Poucas coisas são tão unânimes em nosso país quanto o sentimento de que a política brasileira tem evoluído quase sempre para pior e que dificilmente vamos superar problemas como a pobreza e a desigualdade social se as instituições políticas não forem radicalmente transformadas.
Esta possibilidade, no entanto, está cada vez mais longe no horizonte.
Na semana que passou fomos surpreendidos com a notícia de que o Congresso Nacional, ao votar a Lei de Diretrizes Orçamentárias de 2022, encontrou um meio de incluir no texto um novo valor para o financiamento público das eleições do ano que vem.
O Fundo Eleitoral, que em 2018 chegou a R$ 1,7 bilhões para cobrir os custos das campanhas, está sendo agora majorado para R$ 5,7 bilhões, um salto de 235% diante de uma inflação que, no mesmo período, não será superior a 20%.
O disparate torna-se mais gritante se nos lembrarmos de que está em vigor um teto constitucional que limita todas as despesas do orçamento federal à inflação acumulada.
Em meio a tantas crises e tantas carências, quando, até por instinto de sobrevivência, a nação começa a se mobilizar para sonhar com alguma mudança nas eleições de 2022, os políticos cometem essa afronta, capaz de matar qualquer esperança ainda no nascedouro.
Uma das coisas mais fáceis que existem é condenar os políticos por tudo o que fazem. Mais difícil é investigar e condenar quem concorreu também, fora da política, para o contexto em que eles atuam.
Não sou mais um político em atividade, mas por vinte anos exerci mandatos parlamentares e fui membro da Constituinte de 1987. Nessa condição tive tempo e interesse para refletir sobre os defeitos do nosso sistema político.
A conclusão a que chego hoje é que o Supremo Tribunal Federal é um grande responsável pela miséria da política brasileira.
O maior problema da nossa política é a excessiva fragmentação partidária. Temos 33 partidos representados no Parlamento, mas a maioria deles não representa nada, nem ninguém. São meras plataformas para obtenção de benefícios privados.
Nessa Babel partidária os governos têm que negociar no varejo as suas propostas e, com isto, raramente têm apoio para políticas verdadeiramente públicas.
Em 1995 o Congresso aprovou uma legislação que impunha um limite mínimo de votos para que os partidos tivessem acesso ao Parlamento, a partir das eleições de 2006. Em vigor a lei, teríamos hoje algo como cinco a seis partidos.
Nas vésperas do pleito, no entanto, uma década após, quando a lei geraria seus efeitos, o Supremo resolveu decidir que era inconstitucional, sacramentando de vez o caos na ordem política.
Estava aberto o mercado das transações políticas que desqualificam tanto a vida pública brasileira e que nos tornam uma nação ingovernável. A intervenção do Supremo na feitura das leis não parou aí.

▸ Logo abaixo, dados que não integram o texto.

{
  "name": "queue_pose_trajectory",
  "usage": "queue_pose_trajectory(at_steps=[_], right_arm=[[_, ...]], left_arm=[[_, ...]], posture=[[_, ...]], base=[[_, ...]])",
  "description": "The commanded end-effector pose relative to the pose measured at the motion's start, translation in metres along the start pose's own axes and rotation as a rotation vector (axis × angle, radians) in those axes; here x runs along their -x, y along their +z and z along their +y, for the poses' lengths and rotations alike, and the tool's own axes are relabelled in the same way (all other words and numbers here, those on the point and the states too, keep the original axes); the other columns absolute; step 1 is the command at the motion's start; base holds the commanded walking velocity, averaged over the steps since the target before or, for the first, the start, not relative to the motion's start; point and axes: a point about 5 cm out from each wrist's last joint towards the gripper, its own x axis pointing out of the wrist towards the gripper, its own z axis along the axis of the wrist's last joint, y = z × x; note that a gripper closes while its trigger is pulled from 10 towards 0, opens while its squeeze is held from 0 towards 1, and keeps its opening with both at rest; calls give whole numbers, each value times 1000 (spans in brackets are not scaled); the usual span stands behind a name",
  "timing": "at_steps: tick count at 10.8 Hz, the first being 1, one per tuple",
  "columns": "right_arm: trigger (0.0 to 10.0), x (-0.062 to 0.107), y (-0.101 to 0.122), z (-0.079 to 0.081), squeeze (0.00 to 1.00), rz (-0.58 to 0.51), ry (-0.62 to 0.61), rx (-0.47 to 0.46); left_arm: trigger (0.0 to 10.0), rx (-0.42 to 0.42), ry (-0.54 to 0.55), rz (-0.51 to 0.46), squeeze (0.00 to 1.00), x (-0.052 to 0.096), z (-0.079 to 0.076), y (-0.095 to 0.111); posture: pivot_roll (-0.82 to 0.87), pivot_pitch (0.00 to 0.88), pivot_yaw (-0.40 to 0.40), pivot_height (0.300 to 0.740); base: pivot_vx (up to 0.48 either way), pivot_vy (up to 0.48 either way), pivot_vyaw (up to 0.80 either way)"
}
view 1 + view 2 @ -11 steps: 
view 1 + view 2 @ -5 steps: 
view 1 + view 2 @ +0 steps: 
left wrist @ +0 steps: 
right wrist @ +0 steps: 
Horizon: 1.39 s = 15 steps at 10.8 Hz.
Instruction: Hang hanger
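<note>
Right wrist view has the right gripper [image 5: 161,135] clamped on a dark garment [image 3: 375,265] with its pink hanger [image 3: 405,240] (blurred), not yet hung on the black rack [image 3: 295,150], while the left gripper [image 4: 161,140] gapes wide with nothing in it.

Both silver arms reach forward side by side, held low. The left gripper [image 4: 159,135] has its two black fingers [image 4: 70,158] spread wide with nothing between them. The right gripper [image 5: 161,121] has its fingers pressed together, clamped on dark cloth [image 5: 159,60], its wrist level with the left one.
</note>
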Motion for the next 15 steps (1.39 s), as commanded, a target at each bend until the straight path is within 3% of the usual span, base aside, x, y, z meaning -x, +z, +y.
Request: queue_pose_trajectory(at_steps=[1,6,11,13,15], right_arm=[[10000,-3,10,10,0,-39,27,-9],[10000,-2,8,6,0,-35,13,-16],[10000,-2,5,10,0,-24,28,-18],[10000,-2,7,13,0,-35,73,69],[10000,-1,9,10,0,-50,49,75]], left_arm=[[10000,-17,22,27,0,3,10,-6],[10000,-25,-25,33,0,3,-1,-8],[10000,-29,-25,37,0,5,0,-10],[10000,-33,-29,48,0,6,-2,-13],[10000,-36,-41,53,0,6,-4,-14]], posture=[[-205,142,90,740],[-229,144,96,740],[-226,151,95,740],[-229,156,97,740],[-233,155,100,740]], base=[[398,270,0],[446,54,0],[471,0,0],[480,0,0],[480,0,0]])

O constituinte de 88 optou por não alterar o sistema de financiamento eleitoral que existia, e pelo qual obtiveram seus mandatos. As eleições seguintes se realizaram dentro das mesmas regras de sempre, sem nenhum problema.
De repente, em 2015, o Supremo decidiu que aquele sistema também era inconstitucional e que as campanhas deveriam ser financiadas com dinheiro público, com o pretexto de melhorar a representação política.
Hoje eu me pergunto se haverá uma única pessoa que tenha a coragem de afirmar que a representação política melhorou em relação ao passado. A população sabe que tudo piorou muito e ela tem que continuar pagando caro para que tudo piore ainda mais.
Se temos partidos demais, se eles custam muito caro e ainda tornam o país ingovernável, temos que reconhecer que tudo isto se deve a erros grandes demais do Supremo Tribunal.
Um dos seus ministros disse, certa vez, que o Supremo tem o privilégio de errar por último. Se seus erros são incorrigíveis poderiam, pelo menos, ter mais humildade e prudência ao julgar questões de ordem pública e que afetam de modo permanente a vida do país. Isto, contudo, pode ser sonhar demais.